Los soldados del sexo

Entre los locos del sexo, descubiertos a través del minitel, yo destacaría a dos: «el Vikingo» y «Arnaud». Sin duda hubo más. Pero estos dos reunían a la vez la perversión y la potencia sexual.

Eran guapos e inteligentes. El Vikingo tenía un carácter corrosivo. Médico de profesión, se desvivía por los enfermos de sida. Arnaud era actor. Ambos inspiraban ternura; en suma, unos hombres-niños.

El Vikingo me había dicho por teléfono:

—Usted es la primera. Le suplico que no me despache deprisa y corriendo. Quiero vivirlo plenamente. Si no, me sentiré muy decepcionado. Ama, dígame que se ocupará de mí mucho rato.

Siempre recordaré la primera vez que le vi. Me quedé petrificada.

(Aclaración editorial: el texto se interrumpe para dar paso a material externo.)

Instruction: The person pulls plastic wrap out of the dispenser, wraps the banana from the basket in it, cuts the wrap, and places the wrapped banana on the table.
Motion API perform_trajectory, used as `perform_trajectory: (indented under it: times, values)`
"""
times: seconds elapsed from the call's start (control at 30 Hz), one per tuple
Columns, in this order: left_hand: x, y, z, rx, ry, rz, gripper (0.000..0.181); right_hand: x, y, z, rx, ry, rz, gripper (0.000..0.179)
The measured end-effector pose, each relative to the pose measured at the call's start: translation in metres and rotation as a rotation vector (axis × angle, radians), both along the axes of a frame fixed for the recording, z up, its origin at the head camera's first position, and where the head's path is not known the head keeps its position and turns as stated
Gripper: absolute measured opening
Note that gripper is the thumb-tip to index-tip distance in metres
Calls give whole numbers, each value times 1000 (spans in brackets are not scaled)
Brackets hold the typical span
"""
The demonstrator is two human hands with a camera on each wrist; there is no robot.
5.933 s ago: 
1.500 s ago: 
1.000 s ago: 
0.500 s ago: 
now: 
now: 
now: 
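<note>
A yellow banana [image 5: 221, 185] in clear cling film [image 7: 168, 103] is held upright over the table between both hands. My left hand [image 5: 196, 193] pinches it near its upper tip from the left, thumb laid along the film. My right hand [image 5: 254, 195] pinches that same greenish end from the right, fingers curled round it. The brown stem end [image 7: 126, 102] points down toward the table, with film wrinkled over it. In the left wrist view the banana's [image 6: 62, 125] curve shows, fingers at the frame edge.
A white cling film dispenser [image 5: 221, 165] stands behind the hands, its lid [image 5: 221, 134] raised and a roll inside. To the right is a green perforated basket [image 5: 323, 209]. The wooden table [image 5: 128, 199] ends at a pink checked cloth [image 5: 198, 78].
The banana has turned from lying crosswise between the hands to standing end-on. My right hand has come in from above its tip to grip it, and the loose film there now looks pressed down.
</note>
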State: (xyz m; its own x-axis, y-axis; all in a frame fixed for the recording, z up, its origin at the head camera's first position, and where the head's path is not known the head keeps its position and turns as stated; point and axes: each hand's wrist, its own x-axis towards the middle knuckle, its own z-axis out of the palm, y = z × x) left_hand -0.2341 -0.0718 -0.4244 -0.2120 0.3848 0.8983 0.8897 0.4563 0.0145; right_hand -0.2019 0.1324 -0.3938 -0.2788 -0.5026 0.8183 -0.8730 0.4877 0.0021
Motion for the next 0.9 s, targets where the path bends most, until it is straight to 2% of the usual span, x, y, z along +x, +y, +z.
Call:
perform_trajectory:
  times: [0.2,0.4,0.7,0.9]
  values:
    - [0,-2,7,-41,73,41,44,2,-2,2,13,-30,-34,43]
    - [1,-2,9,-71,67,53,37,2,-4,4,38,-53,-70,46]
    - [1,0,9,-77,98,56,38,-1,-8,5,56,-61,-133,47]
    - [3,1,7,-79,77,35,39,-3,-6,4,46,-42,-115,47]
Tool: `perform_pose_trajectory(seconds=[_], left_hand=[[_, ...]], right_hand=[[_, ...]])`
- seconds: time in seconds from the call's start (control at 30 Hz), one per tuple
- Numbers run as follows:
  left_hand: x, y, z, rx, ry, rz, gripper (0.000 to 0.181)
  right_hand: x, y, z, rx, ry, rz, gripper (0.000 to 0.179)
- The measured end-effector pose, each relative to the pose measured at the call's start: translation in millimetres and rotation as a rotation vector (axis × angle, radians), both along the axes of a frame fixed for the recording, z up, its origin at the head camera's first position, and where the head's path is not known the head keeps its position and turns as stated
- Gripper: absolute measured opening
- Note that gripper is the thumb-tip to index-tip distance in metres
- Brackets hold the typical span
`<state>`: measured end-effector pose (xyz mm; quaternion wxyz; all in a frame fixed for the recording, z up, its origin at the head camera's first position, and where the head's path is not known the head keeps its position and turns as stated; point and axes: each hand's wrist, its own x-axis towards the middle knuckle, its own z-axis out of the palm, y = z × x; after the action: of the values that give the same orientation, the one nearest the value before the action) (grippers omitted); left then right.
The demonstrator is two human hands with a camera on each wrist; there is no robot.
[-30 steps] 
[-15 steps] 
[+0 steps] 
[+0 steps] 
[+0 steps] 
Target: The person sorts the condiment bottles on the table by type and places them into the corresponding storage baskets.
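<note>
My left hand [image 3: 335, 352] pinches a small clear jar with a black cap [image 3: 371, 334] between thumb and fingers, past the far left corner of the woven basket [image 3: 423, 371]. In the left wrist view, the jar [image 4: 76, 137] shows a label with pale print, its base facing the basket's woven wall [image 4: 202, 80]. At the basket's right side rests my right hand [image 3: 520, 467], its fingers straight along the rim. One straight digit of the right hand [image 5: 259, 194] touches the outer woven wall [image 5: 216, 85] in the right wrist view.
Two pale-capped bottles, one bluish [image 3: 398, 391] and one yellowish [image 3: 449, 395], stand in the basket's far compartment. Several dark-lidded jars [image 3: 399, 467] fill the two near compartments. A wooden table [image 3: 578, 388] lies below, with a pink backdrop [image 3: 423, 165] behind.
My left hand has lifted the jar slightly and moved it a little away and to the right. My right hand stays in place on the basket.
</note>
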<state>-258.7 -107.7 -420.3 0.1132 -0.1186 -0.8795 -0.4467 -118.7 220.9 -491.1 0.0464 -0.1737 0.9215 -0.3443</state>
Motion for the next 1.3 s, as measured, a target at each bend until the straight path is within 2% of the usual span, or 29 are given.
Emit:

Parecía frisar en los veinticinco años, tenía los cabellos rubios, largos, casi blancos, muy finos, una boca grande y dientes deslumbrantes. No tardé en descubrir un sexo digno de ser exhibido en los circos. Me quedé estupefacta.

Al llegar, se expresó como un chiquillo:

—Me aterraba perder el tren. Al salir del hospital, le he dicho a mi jefe: «He de irme a toda prisa; tengo una cita en París, con mi dominadora, para que me parta la cara». El jefe se ha echado a reír. No me ha creído.

Era sábado, mis hijos estaban con su padre. Tuve con el Vikingo una sesión poco corriente que se prolongó más de tres horas. Después comenzó a hacerme el amor. No nos separamos desde las ocho de la tarde hasta las dos de la tarde del día siguiente.

Nos vimos varias veces. Tierno cómplice, me escribía en el minitel: «Françoise, no tienes por qué preocuparte, el día que tengas ganas de echar un buen polvo, me avisas un poco antes. Te vienes a Montpellier, y nos regalamos con una sesión “sadomaso” y nuestras cuarenta y ocho horas de sexo sin descanso».

Arnaud también me trae recuerdos turbadores. Yo lo había travestido.

Los dos eran perversos y abiertos a los vicios más variados, pero aún más sorprendentes eran su sensualidad y su vigor sexual. De modo que practiqué el amor incestuoso tanto con Arnaud como con el Vikingo.

Mes de agosto, París desierto. Ninguna responsabilidad. La mamá de Arnaud (en fin, su mujer) se había ido con sus hijos de vacaciones. Yo también estaba sola en París. Mientras Arnaud me acompañaba hasta mi casa, me dijo:

—Ama, qué horror tener que volver a casa, a una cama vacía, sin ternura, sin calor humano.

—De acuerdo, sube, pero te advierto que tengo que dormir, nada de follar toda la noche.

Todo fue inútil. Durante quince días, Arnaud prácticamente no me abandonó. De noche, yo lo travestía. Él hacía de camarera. Su encanto y sus artes de comediante le volvían irresistible.

De regreso a casa, se establecían unas relaciones carnales entre el hombre-niño y la madre que yo significaba para él.